A further factor is that much innovation in the sector (in common with some other high-tech sectors) comes from Universities or their spin-out companies, which means that the old academia/IP, publish-or-die/please-don’t-publish-before-we’ve-filed-a-patent-application dichotomy can be a feature. Your friendly local patent attorney can of course help to navigate safely between these apparent extremes and ensure satisfactory docking procedures.
These and other issues will be on the agenda in our webinar on IP in the Space Sector, this Thursday 27th February from 12:30pm to 1:30pm – click the link for details and sign-up.
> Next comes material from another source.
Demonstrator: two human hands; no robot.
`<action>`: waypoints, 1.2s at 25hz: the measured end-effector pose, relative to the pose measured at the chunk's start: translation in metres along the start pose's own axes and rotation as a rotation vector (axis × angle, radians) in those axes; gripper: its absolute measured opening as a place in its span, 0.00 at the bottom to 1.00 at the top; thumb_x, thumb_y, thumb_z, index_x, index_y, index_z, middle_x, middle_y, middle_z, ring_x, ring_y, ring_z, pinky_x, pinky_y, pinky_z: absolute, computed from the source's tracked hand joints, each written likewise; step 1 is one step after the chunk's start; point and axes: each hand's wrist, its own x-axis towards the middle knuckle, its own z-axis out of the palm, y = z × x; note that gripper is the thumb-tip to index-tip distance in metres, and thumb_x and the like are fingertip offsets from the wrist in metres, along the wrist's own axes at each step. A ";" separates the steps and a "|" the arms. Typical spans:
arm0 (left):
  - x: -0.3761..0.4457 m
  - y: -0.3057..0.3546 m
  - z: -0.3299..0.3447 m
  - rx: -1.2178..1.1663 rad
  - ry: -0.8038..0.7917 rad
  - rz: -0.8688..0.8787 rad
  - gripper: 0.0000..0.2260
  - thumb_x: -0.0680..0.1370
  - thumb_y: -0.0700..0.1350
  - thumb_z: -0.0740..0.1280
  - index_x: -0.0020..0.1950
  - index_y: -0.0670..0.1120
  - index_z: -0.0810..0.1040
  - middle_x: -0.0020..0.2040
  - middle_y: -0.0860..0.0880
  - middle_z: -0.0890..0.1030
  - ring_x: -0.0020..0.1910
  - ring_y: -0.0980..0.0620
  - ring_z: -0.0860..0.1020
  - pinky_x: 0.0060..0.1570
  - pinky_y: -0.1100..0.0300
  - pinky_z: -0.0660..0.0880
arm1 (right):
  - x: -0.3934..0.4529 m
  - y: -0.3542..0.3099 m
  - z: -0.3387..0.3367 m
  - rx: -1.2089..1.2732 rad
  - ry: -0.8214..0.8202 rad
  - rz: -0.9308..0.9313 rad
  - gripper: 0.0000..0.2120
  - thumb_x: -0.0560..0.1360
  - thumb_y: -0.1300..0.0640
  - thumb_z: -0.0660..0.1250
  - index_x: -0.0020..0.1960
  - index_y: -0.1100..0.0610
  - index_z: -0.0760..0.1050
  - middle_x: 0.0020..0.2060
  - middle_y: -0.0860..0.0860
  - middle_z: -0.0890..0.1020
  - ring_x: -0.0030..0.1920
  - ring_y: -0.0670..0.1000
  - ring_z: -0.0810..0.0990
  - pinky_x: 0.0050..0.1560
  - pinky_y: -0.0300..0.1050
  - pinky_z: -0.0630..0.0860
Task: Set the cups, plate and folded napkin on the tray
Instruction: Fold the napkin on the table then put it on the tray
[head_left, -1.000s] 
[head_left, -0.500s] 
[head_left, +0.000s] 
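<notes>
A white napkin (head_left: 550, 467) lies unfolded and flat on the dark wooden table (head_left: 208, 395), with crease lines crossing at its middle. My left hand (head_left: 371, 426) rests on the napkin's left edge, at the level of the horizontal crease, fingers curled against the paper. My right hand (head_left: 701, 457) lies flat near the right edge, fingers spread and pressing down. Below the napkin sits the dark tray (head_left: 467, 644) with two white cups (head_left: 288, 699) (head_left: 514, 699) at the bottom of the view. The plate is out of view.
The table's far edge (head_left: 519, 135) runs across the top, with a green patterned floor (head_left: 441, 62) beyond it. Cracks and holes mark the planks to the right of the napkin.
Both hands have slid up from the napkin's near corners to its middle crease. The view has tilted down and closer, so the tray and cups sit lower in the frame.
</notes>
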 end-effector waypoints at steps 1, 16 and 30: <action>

In the meantime, hot off the press: if you’re with an SME in the space industry looking for “advice to improve management of IP” (as they put it), consider applying to the Technology Strategy Board for one of the new round of Space Innovation Vouchers to get funding for it.
Adam Brocklehurst 21 February 2014
Check 35 U.S.C. § 105 Inventions in outer space, which addresses the question of patents for inventions made on a space object or that are a component of a space object.
Thanks for your comment Michael; yes, I should have referenced 35 U.S.C. s105, rather than just “an Act in 1990”! Do you think other territories should be considering similar legislation?
It’s not a matter of should they, but rather will they. Considering that other nations are developing their own domestic space laws, it is likely an eventuality that intellectual property will be addressed as well.
Quite. Although certain long established players (countries) in the space industry don’t appear to have directly addressed IP in space in legislation yet…
Copyright perspective – http://www.law.qmul.ac.uk/docs/staff/ccls/sterling/121968.pdf
Thanks for your comment Pedro, looks very thorough! I’ll take a look after our webinar this lunchtime.